Lesage F, Guillemare E, Fink M, Duprat F, Lazdunski M, Romey G, Barhanin J
Institut de Pharmacologie Moléculaire et Cellulaire, CNRS, 660 route des Lucioles, Sophia Antipolis, 06560 Valbonne, France.
J Biol Chem. 1996 Feb 23;271(8):4183-7. doi: 10.1074/jbc.271.8.4183.

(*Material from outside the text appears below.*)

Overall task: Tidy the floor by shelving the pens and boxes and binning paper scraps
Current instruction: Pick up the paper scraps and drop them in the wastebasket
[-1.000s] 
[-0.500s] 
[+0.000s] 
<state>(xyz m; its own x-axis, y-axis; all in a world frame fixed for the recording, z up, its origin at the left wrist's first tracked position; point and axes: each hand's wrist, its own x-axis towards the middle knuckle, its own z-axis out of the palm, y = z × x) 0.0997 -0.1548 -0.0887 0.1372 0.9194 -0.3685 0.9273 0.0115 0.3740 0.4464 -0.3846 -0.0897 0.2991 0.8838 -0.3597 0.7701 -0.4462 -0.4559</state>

YORK is a newly cloned K+ channel from yeast. Unlike all other cloned K+ channels, it has two pore domains instead of one. It displays eight transmembrane segments arranged like a covalent assembly of a Shaker-type voltage-dependent K+ channel (without S4 transmembrane segments) with an inward rectifier K+ channel. When expressed in Xenopus oocytes, YORK does not pass inward currents; it conducts only K+-selective outward currents. However, the mechanism responsible for this strict outward rectification is unusual. Like inward rectifiers, its activation potential threshold closely follows the K+ equilibrium potential. Unlike inward rectifiers, the rectification is not due to a voltage-dependent Mg2+ block. The blocking element is probably intrinsic to the YORK protein itself. YORK activity is decreased at acidic internal pH, with a pKa of 6.5. Pharmacological and regulation properties were analyzed. Ba2+ ions and quinine block YORK currents through high and low affinity sites, while tetraethylammonium displays only one affinity for blocking. Activation of protein kinase C indirectly produces an increase of the current, while protein kinase A activation has no effect.
YORK是一种新克隆的来自酵母的钾离子通道。与所有其他克隆的钾离子通道不同,它有两个孔结构域而非一个。它呈现出八个跨膜片段,其排列方式类似于一个与内向整流钾离子通道共价组装的Shaker型电压依赖性钾离子通道(没有S4跨膜片段)。当在非洲爪蟾卵母细胞中表达时,YORK不通过内向电流;它仅传导钾离子选择性外向电流。然而,导致这种严格外向整流的机制并不寻常。与内向整流器一样,其激活电位阈值紧密跟随钾离子平衡电位。与内向整流器不同的是,整流并非由于电压依赖性镁离子阻滞。阻滞元件可能是YORK蛋白本身所固有的。YORK活性在酸性胞内pH值下降低,其pKa为6.5。对其药理学和调节特性进行了分析。钡离子和奎宁通过高亲和力和低亲和力位点阻滞YORK电流,而四乙铵仅表现出一种阻滞亲和力。蛋白激酶C的激活间接导致电流增加,而蛋白激酶A的激活则没有影响。